> _Problem_
Leave the pictures out and give every entry again exactly.

(Source records)
----

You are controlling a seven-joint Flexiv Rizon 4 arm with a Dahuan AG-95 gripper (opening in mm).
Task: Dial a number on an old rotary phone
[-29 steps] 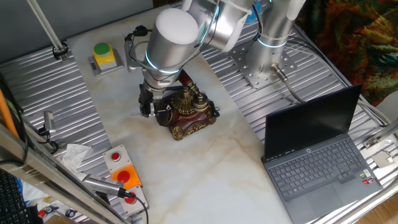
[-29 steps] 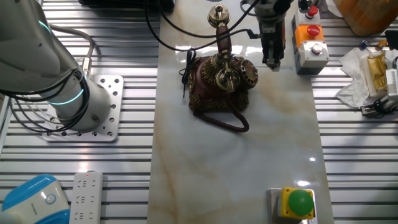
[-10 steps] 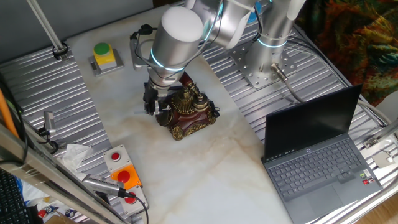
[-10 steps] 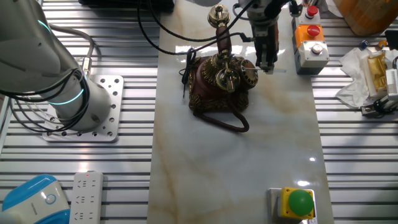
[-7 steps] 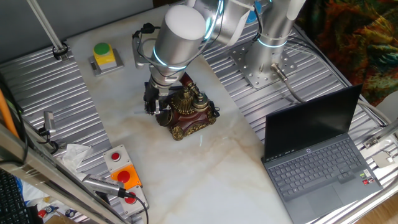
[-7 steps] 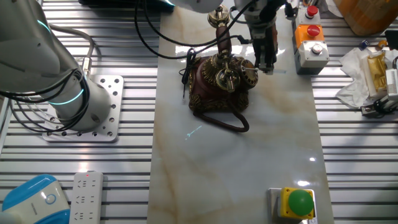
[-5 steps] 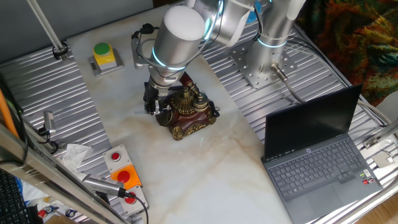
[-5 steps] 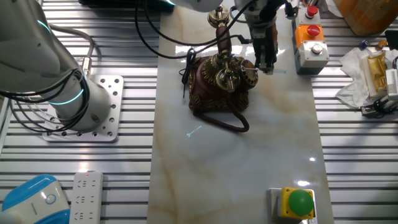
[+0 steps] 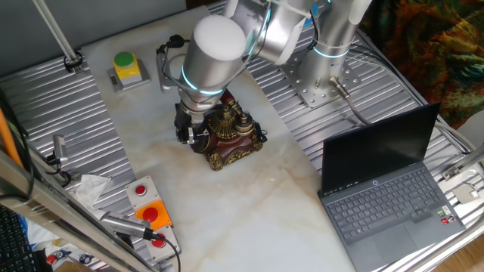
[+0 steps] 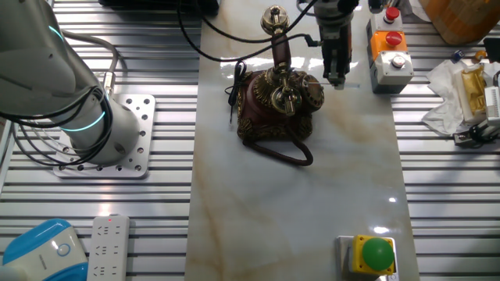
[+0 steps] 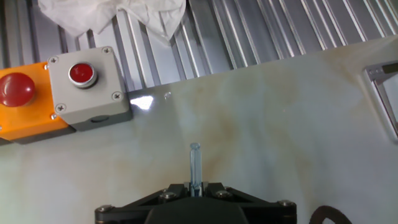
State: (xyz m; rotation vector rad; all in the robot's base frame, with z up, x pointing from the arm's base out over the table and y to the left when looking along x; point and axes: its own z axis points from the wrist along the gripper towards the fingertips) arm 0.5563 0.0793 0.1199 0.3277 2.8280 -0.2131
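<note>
The old rotary phone (image 9: 228,134) stands on the marble table top, dark red with brass trim, its handset on the cradle and a black cord looping in front; it also shows in the other fixed view (image 10: 276,104). My gripper (image 9: 186,133) hangs just beside the phone's dial side, also seen in the other fixed view (image 10: 336,76). In the hand view the gripper (image 11: 196,185) is shut on a thin clear rod (image 11: 195,163) that points down at bare marble. The phone is out of the hand view.
A grey-and-orange box with red buttons (image 11: 86,83) lies near the gripper, also visible in the other fixed view (image 10: 389,47). White tissue (image 11: 112,12) lies beyond it. A yellow box with a green button (image 10: 376,254), a laptop (image 9: 386,189) and the arm base (image 10: 105,133) stand further off.
The gripper came in toward the phone's dial side over the last seconds. In the last half second it has shifted slightly back and up. The phone has not moved.
</note>
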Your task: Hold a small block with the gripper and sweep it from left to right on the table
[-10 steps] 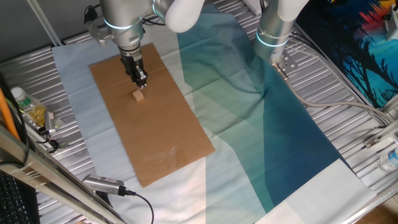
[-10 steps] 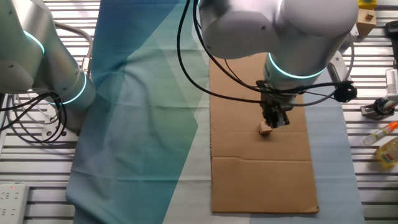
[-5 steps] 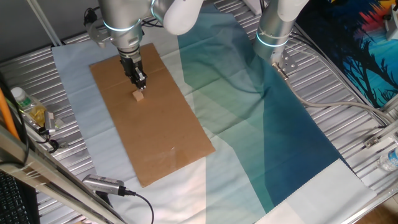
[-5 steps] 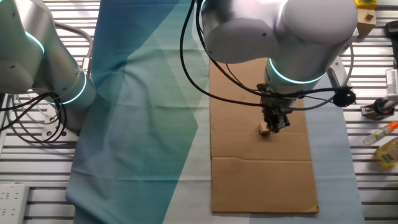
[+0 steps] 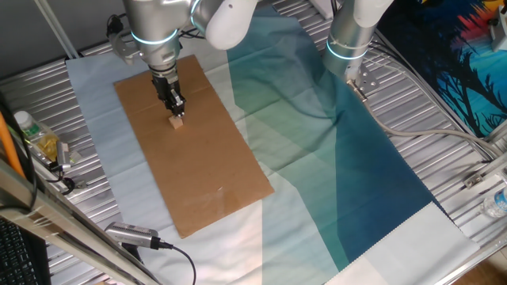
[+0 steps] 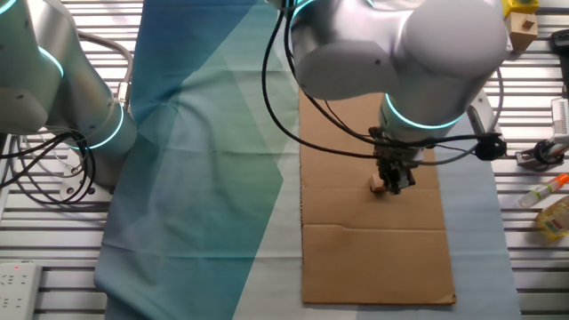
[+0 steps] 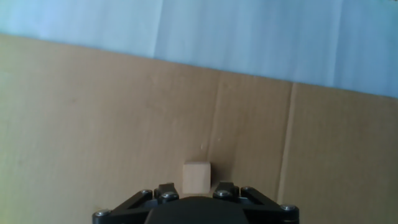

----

> _Your response_
You are controlling a seven-joint Flexiv Rizon 4 arm with a Dahuan AG-95 gripper (opening in mm).
Task: Dial a number on an old rotary phone
[-29 steps] 
[-29 steps] 
[-10 steps] 
[-10 steps] 
[-7 steps] 
[-7 steps] 
[-5 steps] 
[-5 steps] 
[+0 steps] 
[+0 steps] 
[+0 steps] 
State: (xyz m; rotation vector rad; all in the robot's base frame, with z up, x pointing from the arm's base out over the table and y to the left when looking along x; point and axes: its own z axis points from the wrist along the gripper towards the fingertips) arm 0.5563 0.0793 0.1199 0.3277 2.8280 -0.2131
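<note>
The old rotary phone (image 9: 228,134) stands on the marble table top, dark red with brass trim, its handset on the cradle and a black cord looping in front; it also shows in the other fixed view (image 10: 276,104). My gripper (image 9: 186,133) hangs just beside the phone's dial side, also seen in the other fixed view (image 10: 336,76). In the hand view the gripper (image 11: 196,185) is shut on a thin clear rod (image 11: 195,163) that points down at bare marble. The phone is out of the hand view.
A grey-and-orange box with red buttons (image 11: 86,83) lies near the gripper, also visible in the other fixed view (image 10: 389,47). White tissue (image 11: 112,12) lies beyond it. A yellow box with a green button (image 10: 376,254), a laptop (image 9: 386,189) and the arm base (image 10: 105,133) stand further off.
The gripper came in toward the phone's dial side over the last seconds. In the last half second it has shifted slightly back and up. The phone has not moved.
</note>
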Your task: Hold a small block with the gripper and sweep it from left to right on the table
[-10 steps] 
[-10 steps] 
[-5 steps] 
[-5 steps] 
[+0 steps] 
[+0 steps] 
[+0 steps] 

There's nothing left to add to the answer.